Para uma carreira de 51 longas-metragens (mais uma a estrear, a tal sequela de Blade Runner, e outra prometida, o longo adeus de Indiana Jones), não está nada mal, sobretudo se acrescentarmos mais alguns "notáveis" da direção, com quem Ford se cruzou -- de Michelangelo Antonioni a Roman Polanski, de Robert Zemeckis a Kathryn Bigelow, de Richard Loncraine a Dennis Villeneuve. Além dos heróis que vão passar incólumes de uma geração a outra, há uma predileção de Harrison Ford por polícias, militares, investigadores e agentes do poder, que lhe renderam mais de dezena e meia dos seus filmes. E também pelo homem comum "apanhado" em circunstâncias que o obrigam a superar-se: bastaria recordar o médico que vê a sua mulher raptada à chegada a Paris, em Frenético (Polanski), ou o informático bancário que é forçado a colaborar com os bandidos que mantêm refém a sua família, em Firewall (Loncraine). De resto, a sua queda para estas variáveis do "homem sem qualidades" ficam à vista nos nomes das suas personagens -- em mais de meia dúzia de ocasiões, ele foi Jack, ou John, ou Joe. Nada mais banal...
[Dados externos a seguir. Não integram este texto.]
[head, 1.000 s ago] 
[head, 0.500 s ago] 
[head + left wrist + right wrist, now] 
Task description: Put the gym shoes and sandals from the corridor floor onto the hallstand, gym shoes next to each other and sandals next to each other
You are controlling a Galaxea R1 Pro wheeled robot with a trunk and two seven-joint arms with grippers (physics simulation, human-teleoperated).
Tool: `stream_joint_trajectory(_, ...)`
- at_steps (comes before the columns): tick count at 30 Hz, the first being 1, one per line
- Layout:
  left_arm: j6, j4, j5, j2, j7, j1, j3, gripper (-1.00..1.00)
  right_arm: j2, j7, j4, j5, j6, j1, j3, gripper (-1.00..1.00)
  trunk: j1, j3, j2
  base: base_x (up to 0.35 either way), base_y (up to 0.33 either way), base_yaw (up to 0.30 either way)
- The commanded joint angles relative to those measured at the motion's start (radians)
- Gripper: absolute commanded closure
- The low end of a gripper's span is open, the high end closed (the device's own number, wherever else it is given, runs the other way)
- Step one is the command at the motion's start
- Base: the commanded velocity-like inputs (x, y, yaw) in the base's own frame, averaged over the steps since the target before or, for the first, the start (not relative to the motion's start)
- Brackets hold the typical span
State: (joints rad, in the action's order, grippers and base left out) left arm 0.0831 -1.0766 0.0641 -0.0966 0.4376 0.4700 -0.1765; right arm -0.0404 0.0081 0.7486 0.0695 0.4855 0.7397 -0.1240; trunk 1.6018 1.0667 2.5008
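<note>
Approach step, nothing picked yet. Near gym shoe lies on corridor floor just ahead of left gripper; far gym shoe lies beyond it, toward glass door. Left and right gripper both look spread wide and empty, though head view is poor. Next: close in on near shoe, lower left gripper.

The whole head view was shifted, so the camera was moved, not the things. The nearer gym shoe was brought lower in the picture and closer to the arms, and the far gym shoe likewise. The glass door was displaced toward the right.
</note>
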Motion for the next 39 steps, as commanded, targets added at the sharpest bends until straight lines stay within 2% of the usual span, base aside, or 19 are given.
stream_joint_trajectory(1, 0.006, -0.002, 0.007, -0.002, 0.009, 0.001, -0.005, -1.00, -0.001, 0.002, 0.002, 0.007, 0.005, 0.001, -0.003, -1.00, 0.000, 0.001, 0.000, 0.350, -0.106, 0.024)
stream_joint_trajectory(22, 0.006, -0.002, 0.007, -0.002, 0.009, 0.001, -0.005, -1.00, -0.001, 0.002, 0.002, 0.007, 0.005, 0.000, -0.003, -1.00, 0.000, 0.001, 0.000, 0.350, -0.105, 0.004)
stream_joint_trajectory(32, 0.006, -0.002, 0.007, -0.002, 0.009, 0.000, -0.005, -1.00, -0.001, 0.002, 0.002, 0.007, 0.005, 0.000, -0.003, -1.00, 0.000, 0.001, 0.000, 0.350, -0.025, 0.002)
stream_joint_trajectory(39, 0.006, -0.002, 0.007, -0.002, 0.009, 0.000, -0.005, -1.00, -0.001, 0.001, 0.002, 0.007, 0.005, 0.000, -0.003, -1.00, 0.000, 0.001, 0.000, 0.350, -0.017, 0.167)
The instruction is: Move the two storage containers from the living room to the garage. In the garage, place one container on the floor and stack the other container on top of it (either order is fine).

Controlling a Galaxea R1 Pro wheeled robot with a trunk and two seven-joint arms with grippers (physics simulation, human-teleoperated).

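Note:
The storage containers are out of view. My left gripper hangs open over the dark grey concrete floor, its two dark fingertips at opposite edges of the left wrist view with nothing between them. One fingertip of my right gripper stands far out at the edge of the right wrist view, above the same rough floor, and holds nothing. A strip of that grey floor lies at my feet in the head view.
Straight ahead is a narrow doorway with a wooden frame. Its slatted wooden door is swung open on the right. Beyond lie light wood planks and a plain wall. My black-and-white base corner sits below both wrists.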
Ligado à arqueologia na vida real (e não apenas como Indiana), gosta de pilotar o seu avião particular em que já registou dois perigosos acidentes, que se traduziram nuns quantos ossos partidos. Em compensação, já salvou da morte uma alpinista desidratada, aí pilotando um helicóptero. Tem cinco filhos de três casamentos. Para alcançar o último, quando se separou da segunda mulher, Melissa Mathison, argumentista de E.T., O Extra-Terrestre e de Kundun, e antes de voltar a casar, com a atriz Calista Flockhart, que nos remete de imediato à série Ally McBeal, bateu um recorde: o do divórcio mais caro de Hollywood, até à data. Já foi ultrapassado três vezes -- e isso diz muito sobre os nossos tempos.